## WHAT THIS TASK INVOLVES:
Retype every line of the data below, starting with the first and ending with the line that contains "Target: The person", but leave out the pictures.
──────────
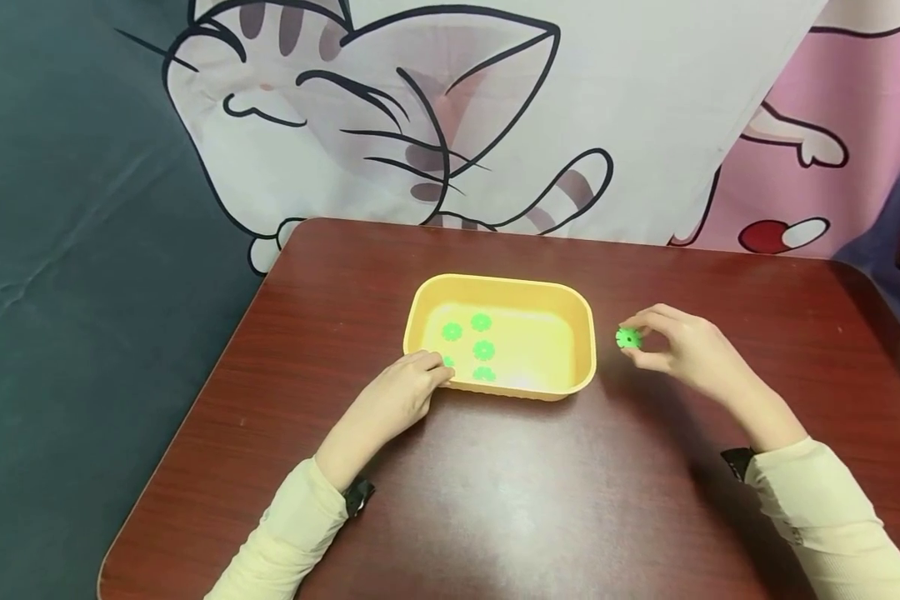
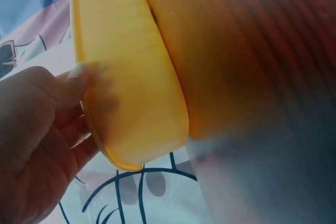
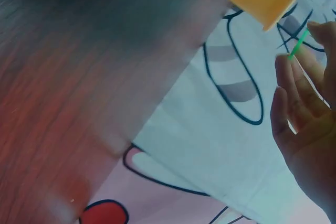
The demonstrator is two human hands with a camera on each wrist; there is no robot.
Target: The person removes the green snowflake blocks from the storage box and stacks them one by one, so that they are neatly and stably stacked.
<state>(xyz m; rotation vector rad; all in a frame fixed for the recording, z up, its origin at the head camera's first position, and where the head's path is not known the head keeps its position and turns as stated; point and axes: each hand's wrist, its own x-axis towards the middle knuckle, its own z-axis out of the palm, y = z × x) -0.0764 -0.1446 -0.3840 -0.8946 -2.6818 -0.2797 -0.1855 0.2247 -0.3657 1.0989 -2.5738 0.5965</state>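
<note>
A yellow rectangular tub point(image 1: 574, 333) stands on the table, with several green flower-shaped discs point(image 1: 483, 350) lying flat toward its left side. My left hand point(image 1: 393, 398) grips the tub's near left rim, its fingers curled over the edge; the left wrist view shows the thumb against the tub wall point(image 2: 131, 77). To the right of the tub, my right hand point(image 1: 693, 350) pinches one green disc point(image 1: 628, 337) between thumb and fingers, raised above the table. In the right wrist view that disc point(image 3: 298, 44) appears edge-on at the fingertips.
The dark red-brown wooden table point(image 1: 495, 483) has rounded corners. Behind it hangs a white cloth point(image 1: 645, 100) printed with a cartoon cat, with a pink part at the right. A dark green surface point(image 1: 82, 292) lies to the left.
</note>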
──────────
## EXERCISE RESULT:
The demonstrator is two human hands with a camera on each wrist; there is no robot.
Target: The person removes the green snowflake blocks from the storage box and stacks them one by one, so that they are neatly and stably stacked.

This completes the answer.